Die Staatsanwaltschaft beim Obersten Gerichtshof hatte dem vom Dienst suspendierten Richter vorgeworfen, in der Korruptionsaffäre „Gürtel“ die Telefongespräche zwischen den Untersuchungshäftlingen und ihren Anwälten abgehört zu haben. Das ist nach dem spanischen Strafgesetzbuch nicht erlaubt.

Garzón und sein Anwalt argumentierten, die Angeklagten und ihre Rechtsbeistände seien im Begriff gewesen, gemeinsame Sache zu machen. Sie wollten in der Schweiz schmutziges Geld waschen. Um das zu verhindern, habe man sich dazu entschlossen, die Gespräche mitzuschneiden. Das Gericht sah das anders.

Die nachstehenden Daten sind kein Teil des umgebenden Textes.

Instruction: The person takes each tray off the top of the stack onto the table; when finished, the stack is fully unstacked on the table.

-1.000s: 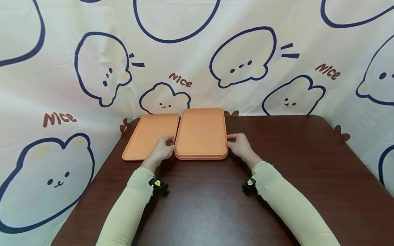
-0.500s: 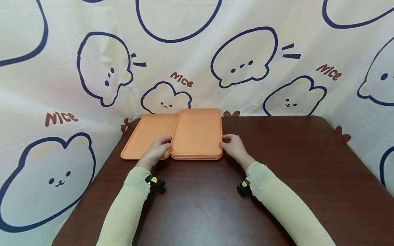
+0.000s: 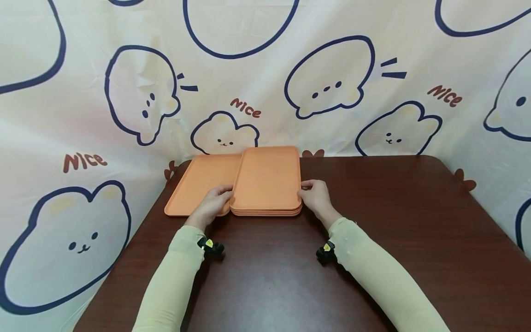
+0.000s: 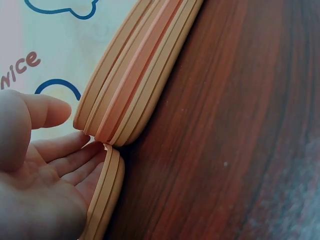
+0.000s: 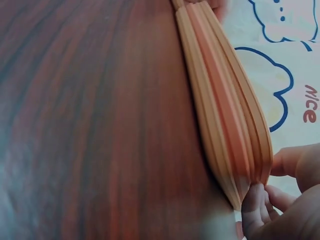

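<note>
**Stack of orange trays [image 3: 266, 180] between left hand [image 3: 210, 203] and right hand [image 3: 316, 197]**

The left hand is at the near part of the stack's left side, its fingers stretched out and touching the lower corner. Its thumb is raised and apart from the trays, so this hand presses rather than grips. Opposite it, the right hand has its fingers and thumb against the stack's right edge; whether they pinch the rim or only press it, I cannot tell.

A single orange tray [image 3: 207, 175] lies flat beneath and beyond the left hand, reaching out to its left. The stack, just right of that hand, overlaps this tray's inner edge as the head view shows it; whether it rests on the rim is unclear. One layer in the stack looks pinker than the others from both wrists.

The dark brown table [image 3: 265, 267] spreads under both hands and extends well to the right of the right hand. Behind each hand come a black wrist device [image 3: 213, 249] and a pale green sleeve [image 3: 174, 276]. Beyond the hands hangs a white cloth [image 3: 265, 78] with blue-outlined bears and the word "Nice".
</note>
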`<state>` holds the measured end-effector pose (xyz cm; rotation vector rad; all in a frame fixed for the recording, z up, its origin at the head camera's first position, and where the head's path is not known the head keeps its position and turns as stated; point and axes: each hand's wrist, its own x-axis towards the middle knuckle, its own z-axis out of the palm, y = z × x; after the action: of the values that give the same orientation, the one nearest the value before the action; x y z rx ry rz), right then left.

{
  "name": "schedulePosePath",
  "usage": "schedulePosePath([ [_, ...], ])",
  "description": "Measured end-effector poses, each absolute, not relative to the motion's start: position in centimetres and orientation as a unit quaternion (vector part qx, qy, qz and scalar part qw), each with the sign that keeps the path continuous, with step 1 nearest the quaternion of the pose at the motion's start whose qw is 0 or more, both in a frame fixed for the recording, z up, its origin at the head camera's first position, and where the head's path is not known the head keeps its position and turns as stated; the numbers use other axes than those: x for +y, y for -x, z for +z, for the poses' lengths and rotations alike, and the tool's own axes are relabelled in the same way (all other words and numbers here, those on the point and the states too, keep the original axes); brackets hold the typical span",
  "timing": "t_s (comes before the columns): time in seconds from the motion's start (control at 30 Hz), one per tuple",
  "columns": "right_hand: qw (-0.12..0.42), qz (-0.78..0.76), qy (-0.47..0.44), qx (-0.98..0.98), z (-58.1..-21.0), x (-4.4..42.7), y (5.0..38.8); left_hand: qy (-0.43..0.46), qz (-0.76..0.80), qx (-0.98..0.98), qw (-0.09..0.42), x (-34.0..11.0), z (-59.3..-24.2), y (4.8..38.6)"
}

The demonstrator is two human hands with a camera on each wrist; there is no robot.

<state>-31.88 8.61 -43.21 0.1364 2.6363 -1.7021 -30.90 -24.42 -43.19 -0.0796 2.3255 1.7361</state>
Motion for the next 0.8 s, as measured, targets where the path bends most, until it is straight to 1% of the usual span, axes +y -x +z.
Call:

Die sieben Richter erklärten einstimmig, lediglich in Sachen Terrorismus sei es zulässig, die fundamentalen Rechte der Verteidigung derart zu beschneiden, nicht aber in einem Fall von Korruption.

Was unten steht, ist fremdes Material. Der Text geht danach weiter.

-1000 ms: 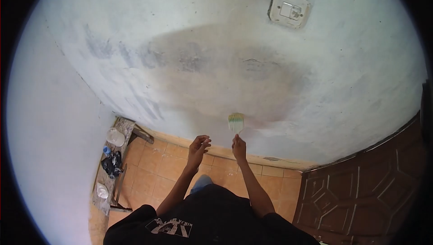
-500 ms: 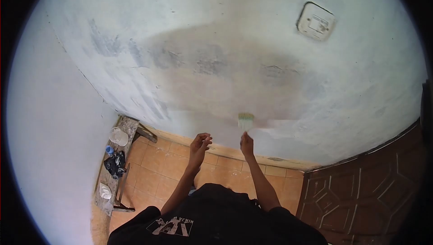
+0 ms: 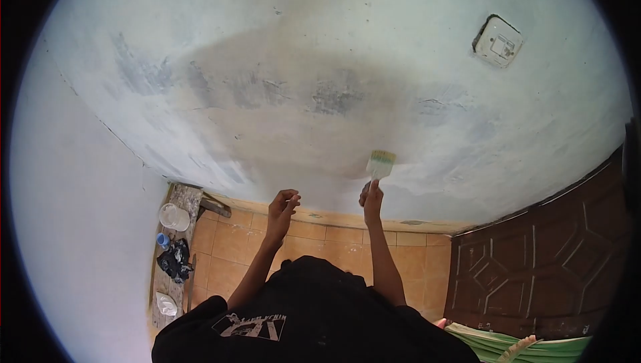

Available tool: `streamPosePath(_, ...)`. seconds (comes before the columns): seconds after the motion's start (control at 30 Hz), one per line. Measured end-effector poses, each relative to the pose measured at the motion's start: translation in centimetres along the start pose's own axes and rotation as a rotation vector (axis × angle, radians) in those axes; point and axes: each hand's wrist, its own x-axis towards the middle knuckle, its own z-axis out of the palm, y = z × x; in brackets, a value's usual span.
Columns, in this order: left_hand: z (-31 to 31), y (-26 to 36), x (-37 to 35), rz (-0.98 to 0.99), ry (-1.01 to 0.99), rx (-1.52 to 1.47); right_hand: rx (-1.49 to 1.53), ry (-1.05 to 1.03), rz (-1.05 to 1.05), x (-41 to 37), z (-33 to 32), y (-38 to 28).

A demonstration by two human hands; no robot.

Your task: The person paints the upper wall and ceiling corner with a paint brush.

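Note:
My right hand (image 3: 372,201) is closed around the handle of a flat paintbrush (image 3: 381,162). The brush points up, its pale, green-streaked bristles yellowish at the tip, and overlaps the wall (image 3: 287,129) in this view. Grey, roughened patches and fine cracks mark the wall's pale paint, and a broad shadow falls over them. To the left, my left hand (image 3: 283,208) is raised in front of the lower wall, its fingers curled and the thumb close to the fingertips. A small pale spot shows at those fingertips; I cannot tell what it is.
At the left, a worn wooden bench (image 3: 185,195) bears a white tub (image 3: 175,217), a blue cup (image 3: 163,241), a black plastic bag (image 3: 175,261) and a white bag (image 3: 165,304). A wall switch (image 3: 498,41) sits upper right, above a brown panelled door (image 3: 521,263). Green cloth (image 3: 534,349) shows lower right.
The view has shifted, and green cloth has come into sight at lower right. The brush has risen slightly in my right hand and tilts a little to the right.

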Motion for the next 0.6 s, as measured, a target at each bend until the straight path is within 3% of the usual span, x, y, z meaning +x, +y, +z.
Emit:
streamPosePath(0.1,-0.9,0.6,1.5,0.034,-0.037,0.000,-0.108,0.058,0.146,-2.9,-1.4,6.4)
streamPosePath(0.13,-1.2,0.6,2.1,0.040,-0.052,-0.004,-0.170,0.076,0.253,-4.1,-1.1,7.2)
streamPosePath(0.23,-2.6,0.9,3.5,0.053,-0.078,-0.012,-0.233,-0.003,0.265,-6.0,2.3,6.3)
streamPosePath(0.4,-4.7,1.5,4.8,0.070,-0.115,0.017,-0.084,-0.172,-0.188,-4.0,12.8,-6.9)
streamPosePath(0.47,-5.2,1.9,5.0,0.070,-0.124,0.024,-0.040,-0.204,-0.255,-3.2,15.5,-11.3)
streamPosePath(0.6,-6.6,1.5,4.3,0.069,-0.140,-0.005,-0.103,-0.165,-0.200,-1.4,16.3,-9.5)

Mit diesem Urteilsspruch ist die Causa Garzon noch lange nicht aufgearbeitet. Ein weiteres Verfahren gegen den Juristen aus Andalusien ist noch anhängig. Hier geht es um die von ihm angestrebte Aufdeckung und Aufarbeitung der Verbrechen während des Bürgerkrieges und aus der Franco-Zeit. Publicitywirksam waren in dem Prozeß Zeugen aus jener Zeit aufmarschiert, um über die begangenen Greueltaten zu berichten.

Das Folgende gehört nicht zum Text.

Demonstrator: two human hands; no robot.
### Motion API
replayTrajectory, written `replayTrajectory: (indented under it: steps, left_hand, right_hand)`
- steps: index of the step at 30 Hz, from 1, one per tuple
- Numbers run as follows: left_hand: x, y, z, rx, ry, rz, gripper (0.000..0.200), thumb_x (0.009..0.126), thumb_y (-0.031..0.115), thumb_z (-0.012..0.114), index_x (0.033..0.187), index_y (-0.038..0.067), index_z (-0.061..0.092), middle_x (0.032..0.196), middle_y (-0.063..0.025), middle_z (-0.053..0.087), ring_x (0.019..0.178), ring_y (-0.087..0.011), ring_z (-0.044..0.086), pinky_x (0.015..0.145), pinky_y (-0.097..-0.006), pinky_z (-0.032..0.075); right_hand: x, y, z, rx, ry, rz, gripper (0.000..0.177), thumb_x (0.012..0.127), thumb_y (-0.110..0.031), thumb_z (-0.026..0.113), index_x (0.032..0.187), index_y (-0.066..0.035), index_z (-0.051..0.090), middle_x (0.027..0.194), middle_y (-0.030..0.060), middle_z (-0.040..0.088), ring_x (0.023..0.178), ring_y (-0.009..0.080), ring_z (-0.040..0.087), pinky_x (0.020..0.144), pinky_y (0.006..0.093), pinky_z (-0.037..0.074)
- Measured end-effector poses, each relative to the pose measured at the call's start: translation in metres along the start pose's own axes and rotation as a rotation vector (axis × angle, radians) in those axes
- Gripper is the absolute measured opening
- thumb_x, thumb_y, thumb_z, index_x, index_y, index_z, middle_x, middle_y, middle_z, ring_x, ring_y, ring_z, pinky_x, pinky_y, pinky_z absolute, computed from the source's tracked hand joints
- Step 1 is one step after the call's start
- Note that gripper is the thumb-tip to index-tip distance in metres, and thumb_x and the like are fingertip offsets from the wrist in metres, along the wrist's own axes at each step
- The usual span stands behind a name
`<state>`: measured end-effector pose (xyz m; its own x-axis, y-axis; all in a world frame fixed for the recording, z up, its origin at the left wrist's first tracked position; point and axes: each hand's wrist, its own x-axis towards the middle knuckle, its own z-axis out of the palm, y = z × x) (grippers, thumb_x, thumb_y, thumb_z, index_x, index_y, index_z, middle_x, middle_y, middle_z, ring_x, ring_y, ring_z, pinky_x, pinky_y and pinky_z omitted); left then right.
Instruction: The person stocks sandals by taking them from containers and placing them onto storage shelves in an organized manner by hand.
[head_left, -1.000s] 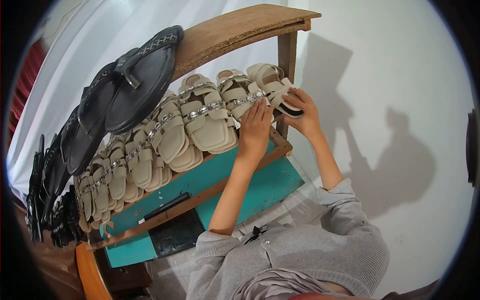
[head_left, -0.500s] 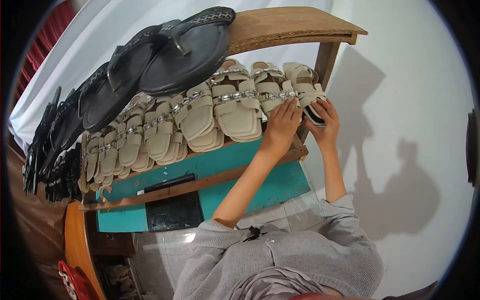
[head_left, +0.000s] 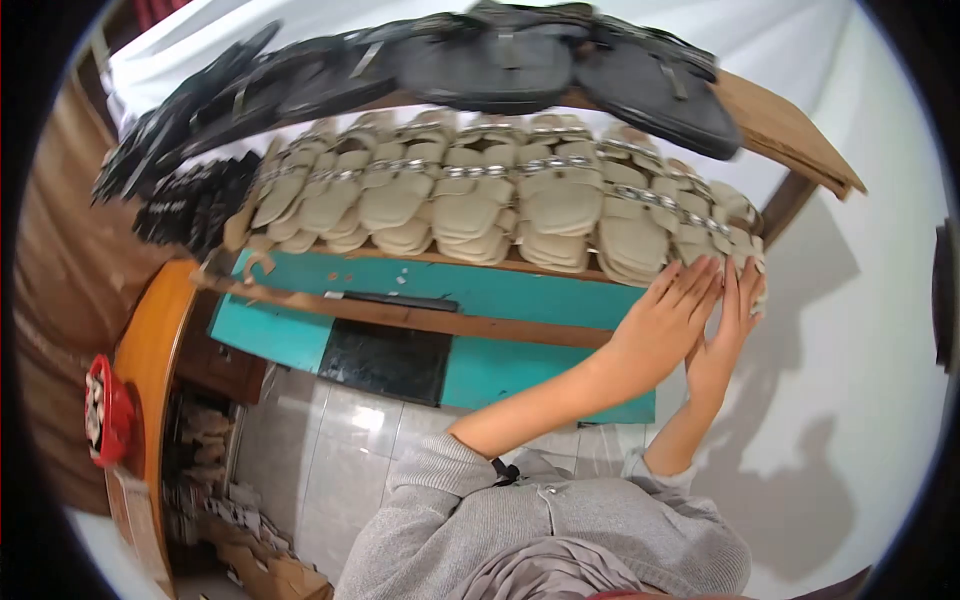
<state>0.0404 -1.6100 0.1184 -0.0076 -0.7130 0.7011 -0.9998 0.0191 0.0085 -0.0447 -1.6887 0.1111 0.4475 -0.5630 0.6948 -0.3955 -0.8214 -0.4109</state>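
Cream slide sandals [head_left: 560,195] with jewelled straps stand in a row on the rack's lower shelf, stacked several deep. My left hand [head_left: 660,325] lies with its fingers stretched out over the front of the sandals at the right end. Close beside it, my right hand [head_left: 718,345] rests its straightened fingers on the outermost cream sandal [head_left: 742,245]. The hands almost touch, and the right thumb is hidden. Above them, black thong sandals [head_left: 670,95] line the top board.
The wooden rack [head_left: 800,135] ends near the white wall [head_left: 890,330] on the right. A teal panel [head_left: 530,290] and a wooden rail [head_left: 430,318] lie below the sandals. At the left, a red bowl [head_left: 122,420] stands on an orange-brown wooden surface [head_left: 155,350].
The view has swung left, so the rack shows further right. My right hand has gone from holding the end sandal's front to lying straight-fingered against it, nearer the left hand.
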Motion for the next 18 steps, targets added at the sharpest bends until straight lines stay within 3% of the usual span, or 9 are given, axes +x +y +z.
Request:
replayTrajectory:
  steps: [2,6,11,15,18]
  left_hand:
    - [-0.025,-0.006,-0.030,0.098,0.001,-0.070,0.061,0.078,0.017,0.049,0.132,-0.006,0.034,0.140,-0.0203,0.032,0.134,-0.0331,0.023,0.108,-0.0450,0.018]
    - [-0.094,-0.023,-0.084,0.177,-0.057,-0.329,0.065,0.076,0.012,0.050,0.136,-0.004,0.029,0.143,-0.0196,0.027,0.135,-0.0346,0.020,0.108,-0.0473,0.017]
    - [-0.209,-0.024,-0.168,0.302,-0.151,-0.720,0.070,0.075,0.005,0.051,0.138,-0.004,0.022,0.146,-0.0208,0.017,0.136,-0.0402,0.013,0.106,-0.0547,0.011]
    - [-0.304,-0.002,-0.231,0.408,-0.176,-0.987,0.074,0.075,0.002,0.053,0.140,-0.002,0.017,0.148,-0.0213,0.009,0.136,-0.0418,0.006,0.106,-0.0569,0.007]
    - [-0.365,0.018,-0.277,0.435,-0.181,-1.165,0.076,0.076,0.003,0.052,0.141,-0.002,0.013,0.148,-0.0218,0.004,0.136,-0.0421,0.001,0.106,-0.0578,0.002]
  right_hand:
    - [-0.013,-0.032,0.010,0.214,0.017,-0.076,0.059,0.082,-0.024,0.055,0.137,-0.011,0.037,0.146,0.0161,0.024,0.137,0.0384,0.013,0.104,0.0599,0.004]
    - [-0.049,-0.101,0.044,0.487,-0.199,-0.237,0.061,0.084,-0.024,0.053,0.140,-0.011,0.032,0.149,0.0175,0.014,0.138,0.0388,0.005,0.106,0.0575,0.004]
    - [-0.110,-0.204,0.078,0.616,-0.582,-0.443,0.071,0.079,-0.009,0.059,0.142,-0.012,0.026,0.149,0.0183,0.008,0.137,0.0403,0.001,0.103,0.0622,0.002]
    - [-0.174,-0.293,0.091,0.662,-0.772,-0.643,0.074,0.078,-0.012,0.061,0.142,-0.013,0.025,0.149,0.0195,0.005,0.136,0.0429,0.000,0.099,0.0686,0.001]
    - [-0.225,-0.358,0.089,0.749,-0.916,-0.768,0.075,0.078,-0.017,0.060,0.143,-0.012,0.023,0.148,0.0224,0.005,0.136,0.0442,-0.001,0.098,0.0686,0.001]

Allerdings: Es fand immer nur eine Seite Gehör, die linke. Das ist nicht verwunderlich, wenn man den Lebensweg dieser schillernden Persönlichkeit verfolgt. 1993 kandidierte er bei den Parlamentswahlen für die Sozialisten und schaffte den Sprung in das Abgeordnetenhaus. Ministerpräsident Felipe Gonzalez ernannte ihn zum Staatssekretär, ein Posten, den er bald wieder aufgab.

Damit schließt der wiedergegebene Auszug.